England claimed an unconvincing 13-6 victory against Scotland at Murrayfield on Saturday.
The Scots went into the game as favourites having not lost to their arch-rivals at home since 2004. They also boasted the more experienced line-up, with 499 Test caps in their starting XV compared to new-look England’s 233.
England were fielding three debutants, including former Sharks centre Brad Barritt, who made a good start to his Test career when he won his side a penalty at the breakdown.
The visitors had 70% territory in the first quarter, thanks mainly to some poor tactical kicking from Scotland, who put boot to ball every 35 seconds. But it took England 23 minutes to get on the board when debutant No 12 Owen Farrell kicked a penalty having missed his first attempt earlier on.
Scotland, though, dominated the rest of the half and two penalties from flyhalf Dan Parks gave them a 6-3 lead. England made several basic errors during that period, losing possession through a forward pass from Barritt, a kick from scrumhalf Ben Youngs that went directly into touch, and then a lost lineout inside Scottish territory.

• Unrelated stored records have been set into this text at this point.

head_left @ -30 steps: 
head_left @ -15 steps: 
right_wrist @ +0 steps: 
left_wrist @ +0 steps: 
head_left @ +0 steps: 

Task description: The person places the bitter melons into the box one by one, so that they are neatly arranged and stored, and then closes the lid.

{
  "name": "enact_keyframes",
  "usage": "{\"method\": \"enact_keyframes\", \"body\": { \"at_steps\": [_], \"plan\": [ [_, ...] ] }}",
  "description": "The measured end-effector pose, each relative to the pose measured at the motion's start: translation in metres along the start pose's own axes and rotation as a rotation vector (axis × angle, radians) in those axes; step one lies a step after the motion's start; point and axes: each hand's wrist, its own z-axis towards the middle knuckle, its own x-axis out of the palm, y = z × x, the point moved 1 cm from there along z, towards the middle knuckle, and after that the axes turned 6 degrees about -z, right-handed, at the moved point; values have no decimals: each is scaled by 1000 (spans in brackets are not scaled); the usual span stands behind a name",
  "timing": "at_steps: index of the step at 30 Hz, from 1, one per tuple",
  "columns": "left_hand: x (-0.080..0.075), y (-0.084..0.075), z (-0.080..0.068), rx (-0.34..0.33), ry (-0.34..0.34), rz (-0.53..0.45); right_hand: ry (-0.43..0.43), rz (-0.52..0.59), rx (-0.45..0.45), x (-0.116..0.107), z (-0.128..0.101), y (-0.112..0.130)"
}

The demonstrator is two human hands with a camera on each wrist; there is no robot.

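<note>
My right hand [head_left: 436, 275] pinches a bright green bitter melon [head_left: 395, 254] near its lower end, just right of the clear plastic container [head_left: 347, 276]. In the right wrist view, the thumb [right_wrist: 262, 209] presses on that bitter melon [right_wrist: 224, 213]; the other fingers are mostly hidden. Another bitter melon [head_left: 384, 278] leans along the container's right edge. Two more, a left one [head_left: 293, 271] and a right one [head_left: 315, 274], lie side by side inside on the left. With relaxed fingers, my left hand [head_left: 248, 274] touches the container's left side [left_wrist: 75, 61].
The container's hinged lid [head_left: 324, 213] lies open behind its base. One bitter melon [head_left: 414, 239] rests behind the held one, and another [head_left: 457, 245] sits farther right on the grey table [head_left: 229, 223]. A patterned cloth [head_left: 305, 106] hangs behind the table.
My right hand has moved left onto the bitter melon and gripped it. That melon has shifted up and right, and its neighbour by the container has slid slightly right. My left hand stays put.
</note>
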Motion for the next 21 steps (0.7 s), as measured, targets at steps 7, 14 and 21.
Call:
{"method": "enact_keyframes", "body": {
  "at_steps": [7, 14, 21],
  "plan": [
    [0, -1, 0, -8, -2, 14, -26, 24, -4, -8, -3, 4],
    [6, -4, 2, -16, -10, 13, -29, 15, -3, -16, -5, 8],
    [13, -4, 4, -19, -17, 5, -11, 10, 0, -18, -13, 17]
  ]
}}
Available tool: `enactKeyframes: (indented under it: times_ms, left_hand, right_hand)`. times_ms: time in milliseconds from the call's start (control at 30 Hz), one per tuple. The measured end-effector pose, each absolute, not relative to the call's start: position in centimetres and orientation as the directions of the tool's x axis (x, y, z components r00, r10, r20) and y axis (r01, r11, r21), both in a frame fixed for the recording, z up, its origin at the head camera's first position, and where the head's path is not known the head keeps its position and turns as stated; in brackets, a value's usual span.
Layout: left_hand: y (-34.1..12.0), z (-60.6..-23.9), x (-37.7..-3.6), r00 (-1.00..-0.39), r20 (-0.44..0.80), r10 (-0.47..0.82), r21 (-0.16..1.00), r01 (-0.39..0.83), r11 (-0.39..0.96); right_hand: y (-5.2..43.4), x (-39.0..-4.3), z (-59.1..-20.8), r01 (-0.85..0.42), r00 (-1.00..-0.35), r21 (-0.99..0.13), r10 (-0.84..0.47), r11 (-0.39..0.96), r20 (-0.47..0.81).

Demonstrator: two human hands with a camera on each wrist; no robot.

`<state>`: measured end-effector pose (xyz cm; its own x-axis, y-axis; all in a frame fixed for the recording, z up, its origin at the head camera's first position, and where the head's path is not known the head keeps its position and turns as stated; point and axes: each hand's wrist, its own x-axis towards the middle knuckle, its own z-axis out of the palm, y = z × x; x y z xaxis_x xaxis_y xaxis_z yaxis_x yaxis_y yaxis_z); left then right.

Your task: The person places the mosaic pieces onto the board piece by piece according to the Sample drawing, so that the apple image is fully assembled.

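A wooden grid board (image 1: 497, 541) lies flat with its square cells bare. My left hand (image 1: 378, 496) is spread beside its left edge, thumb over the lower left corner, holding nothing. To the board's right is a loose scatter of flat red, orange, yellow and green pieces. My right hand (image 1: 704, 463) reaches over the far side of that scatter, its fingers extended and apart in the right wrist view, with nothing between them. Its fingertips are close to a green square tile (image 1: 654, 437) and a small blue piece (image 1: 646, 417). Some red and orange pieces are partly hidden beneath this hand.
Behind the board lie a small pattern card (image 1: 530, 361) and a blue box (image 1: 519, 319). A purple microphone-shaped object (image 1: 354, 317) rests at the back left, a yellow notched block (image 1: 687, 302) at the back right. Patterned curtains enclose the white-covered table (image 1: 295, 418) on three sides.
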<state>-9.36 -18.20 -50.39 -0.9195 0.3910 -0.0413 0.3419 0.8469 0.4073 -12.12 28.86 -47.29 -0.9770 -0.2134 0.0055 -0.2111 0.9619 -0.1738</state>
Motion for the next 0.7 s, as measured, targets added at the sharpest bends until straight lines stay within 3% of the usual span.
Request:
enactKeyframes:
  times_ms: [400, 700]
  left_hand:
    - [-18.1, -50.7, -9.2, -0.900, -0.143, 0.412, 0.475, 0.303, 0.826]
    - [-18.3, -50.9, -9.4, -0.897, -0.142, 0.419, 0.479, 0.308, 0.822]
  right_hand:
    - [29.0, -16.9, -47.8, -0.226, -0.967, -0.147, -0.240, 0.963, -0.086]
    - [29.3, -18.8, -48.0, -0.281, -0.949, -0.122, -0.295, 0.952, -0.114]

The pressure England were being put under was evident by the fact that they had to make 79 tackles in the first half compared to Scotland’s 32.
Neither side had scored a try in this fixture since 2004 but that drought finally ended in the first minute of the second half when England flyhalf Charlie Hodgson charged down Parks’ clearance kick to score.
They almost crossed the line again 10 minutes later when Hodgson’s cross-field kick found winger David Strettle, but Scotland’s Zimbabwean-born No 8 David Denton, who was named Man of the Match, made a try-saving tackle.
Both coaches turned to their bench in the final quarter, with the introduction of Scottish halfbacks Mike Blair and Greig Laidlaw followed shortly afterwards by that of Lee Dickson and Jordan Turner-Hall for England.
Laidlaw made an immediate impact when he chased his own kick and only just failed to ground the ball over the tryline before Youngs dotted down. A minute later, Scotland butchered a certain try when flanker Ross Rennie broke through the defence but couldn’t find Laidlaw on his inside.
With six minutes to go, Farrell kicked another penalty to extend the lead to seven, and while Scotland finished the game on the attack they once again couldn’t make it count.